Print every line below. Match each one exactly.

━━━ SUPPLIED MATERIAL

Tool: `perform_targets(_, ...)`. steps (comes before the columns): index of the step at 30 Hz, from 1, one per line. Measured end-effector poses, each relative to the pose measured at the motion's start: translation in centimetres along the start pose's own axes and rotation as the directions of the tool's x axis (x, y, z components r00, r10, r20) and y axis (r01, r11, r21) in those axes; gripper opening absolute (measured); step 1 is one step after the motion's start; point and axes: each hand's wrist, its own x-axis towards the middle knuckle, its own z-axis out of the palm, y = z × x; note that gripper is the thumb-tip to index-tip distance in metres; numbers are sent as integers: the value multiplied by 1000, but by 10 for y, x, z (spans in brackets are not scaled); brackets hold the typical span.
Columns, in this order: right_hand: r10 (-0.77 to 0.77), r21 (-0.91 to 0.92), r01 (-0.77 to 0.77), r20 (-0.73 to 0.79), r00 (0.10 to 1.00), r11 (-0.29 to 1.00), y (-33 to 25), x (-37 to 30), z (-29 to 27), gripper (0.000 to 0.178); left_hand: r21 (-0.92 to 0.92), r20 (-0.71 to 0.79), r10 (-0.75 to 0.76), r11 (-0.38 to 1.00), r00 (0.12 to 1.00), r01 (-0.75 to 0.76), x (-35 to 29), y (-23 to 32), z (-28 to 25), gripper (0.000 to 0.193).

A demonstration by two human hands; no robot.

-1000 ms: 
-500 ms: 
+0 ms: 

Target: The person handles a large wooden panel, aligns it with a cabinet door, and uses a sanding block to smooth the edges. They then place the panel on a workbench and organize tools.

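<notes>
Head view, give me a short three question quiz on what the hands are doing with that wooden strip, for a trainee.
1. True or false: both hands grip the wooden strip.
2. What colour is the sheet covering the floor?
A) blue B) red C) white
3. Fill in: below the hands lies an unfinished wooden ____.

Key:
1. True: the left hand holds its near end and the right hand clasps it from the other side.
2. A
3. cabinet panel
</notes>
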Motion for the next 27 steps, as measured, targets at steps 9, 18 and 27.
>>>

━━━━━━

→ **RESPONSE TO THE TASK**
Tool: `perform_targets(_, ...)`. steps (comes before the columns): index of the step at 30 Hz, from 1, one per line. Measured end-effector poses, each relative to the pose measured at the motion's start: translation in centimetres along the start pose's own axes and rotation as the directions of the tool's x axis (x, y, z components r00, r10, r20) and y axis (r01, r11, r21) in those axes; gripper opening absolute (measured); step 1 is one step after the motion's start; point and axes: each hand's wrist, its own x-axis towards the middle knuckle, its own z-axis out of the palm, y = z × x; note that gripper is the thumb-tip to index-tip distance in metres; numbers are sent as integers: the value multiplied by 1000, but by 10 for y, x, z (spans in brackets are not scaled); brackets hold the typical span.
Columns, in this order: right_hand: r10 (-0.77 to 0.77), r21 (-0.91 to 0.92), r01 (-0.77 to 0.77), r20 (-0.73 to 0.79), r00 (0.10 to 1.00), r11 (-0.29 to 1.00), y (-33 to 25), x (-37 to 30), z (-29 to 27), gripper (0.000 to 0.178); left_hand: r21 (-0.92 to 0.92), r20 (-0.71 to 0.79), r10 (-0.75 to 0.76), r11 (-0.38 to 1.00), r00 (0.12 to 1.00), r01 (-0.75 to 0.76), x (-35 to 29), y (-23 to 32), z (-28 to 25), gripper (0.000 to 0.193).

A demonstration by two human hands; no robot.

-1000 ms: 
-500 ms: 
+0 ms: 

Target: The person handles a large wooden panel, aligns it with a cabinet door, and uses a sanding block to smooth the edges. They then place the panel on a workbench and organize tools.

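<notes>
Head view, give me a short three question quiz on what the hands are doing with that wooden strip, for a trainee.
1. True or false: both hands grip the wooden strip.
2. What colour is the sheet covering the floor?
A) blue B) red C) white
3. Fill in: below the hands lies an unfinished wooden ____.

Key:
1. True: the left hand holds its near end and the right hand clasps it from the other side.
2. A
3. cabinet panel
</notes>
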Motion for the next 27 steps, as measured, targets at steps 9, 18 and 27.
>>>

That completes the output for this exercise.